Göttingen (epd). Der Soziologe Berthold Vogel warnt vor einer Vereinnahmung krisenbedingter Abstiegsängste durch Populisten. „Es wäre brisant, wenn es den Querdenkern gelänge, die soziale Frage zu okkupieren. Das treibt die Polarisierung voran, zerstört den Zusammenhalt und könnte mittelfristig demokratiegefährdende Potenziale haben“, sagte der Leiter des Soziologischen Forschungsinstituts der Georg-August-Universität Göttingen dem Evangelischen Pressedienst (epd). Die Politik müsse „schneller sein als diejenigen, die die Sorgen der Menschen vor ihren autoritären Karren spannen wollen“.

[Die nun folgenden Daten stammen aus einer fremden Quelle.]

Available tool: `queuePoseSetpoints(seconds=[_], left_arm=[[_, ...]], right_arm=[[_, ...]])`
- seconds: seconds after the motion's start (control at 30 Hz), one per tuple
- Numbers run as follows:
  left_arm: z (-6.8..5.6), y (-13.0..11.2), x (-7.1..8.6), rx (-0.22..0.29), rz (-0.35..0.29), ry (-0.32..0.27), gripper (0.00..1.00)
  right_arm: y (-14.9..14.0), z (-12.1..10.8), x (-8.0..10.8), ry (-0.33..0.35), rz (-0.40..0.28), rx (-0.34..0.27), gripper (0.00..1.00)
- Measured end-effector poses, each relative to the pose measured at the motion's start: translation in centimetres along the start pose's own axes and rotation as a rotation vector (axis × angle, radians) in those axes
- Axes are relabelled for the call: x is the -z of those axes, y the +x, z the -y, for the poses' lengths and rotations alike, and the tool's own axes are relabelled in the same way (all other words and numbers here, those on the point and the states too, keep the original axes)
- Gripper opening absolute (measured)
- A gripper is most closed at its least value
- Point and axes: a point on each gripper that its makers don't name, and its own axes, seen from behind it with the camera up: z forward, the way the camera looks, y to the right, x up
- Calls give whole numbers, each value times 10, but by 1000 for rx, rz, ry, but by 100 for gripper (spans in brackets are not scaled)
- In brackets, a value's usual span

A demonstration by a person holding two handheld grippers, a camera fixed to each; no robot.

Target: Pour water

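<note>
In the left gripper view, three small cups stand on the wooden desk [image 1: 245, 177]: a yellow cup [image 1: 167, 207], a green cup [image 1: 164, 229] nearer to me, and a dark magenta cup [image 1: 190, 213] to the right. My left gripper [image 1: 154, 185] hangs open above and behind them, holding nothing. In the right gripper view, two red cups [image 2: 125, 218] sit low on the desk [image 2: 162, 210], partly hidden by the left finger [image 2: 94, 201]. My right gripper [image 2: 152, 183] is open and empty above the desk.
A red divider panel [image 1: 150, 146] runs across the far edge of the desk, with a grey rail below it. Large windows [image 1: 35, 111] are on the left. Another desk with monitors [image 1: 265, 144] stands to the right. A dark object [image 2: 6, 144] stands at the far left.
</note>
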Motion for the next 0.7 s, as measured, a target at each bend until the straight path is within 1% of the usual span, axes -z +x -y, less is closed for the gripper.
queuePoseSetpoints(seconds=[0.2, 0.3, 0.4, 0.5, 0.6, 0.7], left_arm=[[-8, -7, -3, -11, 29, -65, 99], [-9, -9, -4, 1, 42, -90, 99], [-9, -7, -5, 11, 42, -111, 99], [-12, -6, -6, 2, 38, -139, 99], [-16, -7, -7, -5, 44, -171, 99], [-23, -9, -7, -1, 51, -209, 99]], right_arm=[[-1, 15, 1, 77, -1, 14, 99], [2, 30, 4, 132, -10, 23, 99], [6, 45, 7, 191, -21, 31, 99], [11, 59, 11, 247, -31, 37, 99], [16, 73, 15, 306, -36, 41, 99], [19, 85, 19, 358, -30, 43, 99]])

Daher sei es schon jetzt - vor einem von einigen Experten prognostizierten „heißen Protest-Herbst“ - entscheidend, solche gesellschaftlichen Gruppen mit gezielten Unterstützungsmaßnahmen zu schützen, die aufgrund ihrer prekären Arbeits- und Lebenssituation unter enormen finanziellen Druck geraten. „Auf der anderen Seite muss bei denen politisch für Verzicht geworben werden, die Einbußen verkraften können“, sagte Vogel.
Da Verzicht und Wohlstandseinbußen bis weit in die Mittelschicht drohten, sei das Potenzial für Proteste hoch, unterstrich der Soziologieprofessor. Es hänge maßgeblich davon ab, ob die Menschen der Politik zutrauten, die Verteilungsfrage wirksam zu bearbeiten. Ansonsten könne eine möglicherweise populistisch grundierte Protestwelle entstehen. Vogel betonte, die Regierung sei schon jetzt aktiv. „Sie handelt weitgehend umsichtig und das ist sehr wichtig.“
Zugleich warnte er davor, dass soziale Ängste von Kräften instrumentalisiert werden könnten, die bereits im Zuge der Kundgebungen gegen die Corona-Maßnahmen Misstrauen in den Staat und seine Organe schüren wollten. „Diese Menschen haben nach Corona einen neuen Anlass gefunden, den Hass auf das 'System' und die 'Eliten' abzuladen.“ Zudem sei das Rekrutierungsfeld für Proteste im Vergleich zur Corona-Zeit am rechten wie linken Rand der Gesellschaft eher gewachsen.
Zu den bestehenden Verschwörungsmythen kämen durch den russischen Angriffskrieg auf die Ukraine auch „Russland-Kitsch und Anti-Amerikanismus“. Dadurch werde es noch schwieriger als bisher, die Querdenker-Proteste eindeutig im politischen Spektrum zu verorten, sagte Vogel.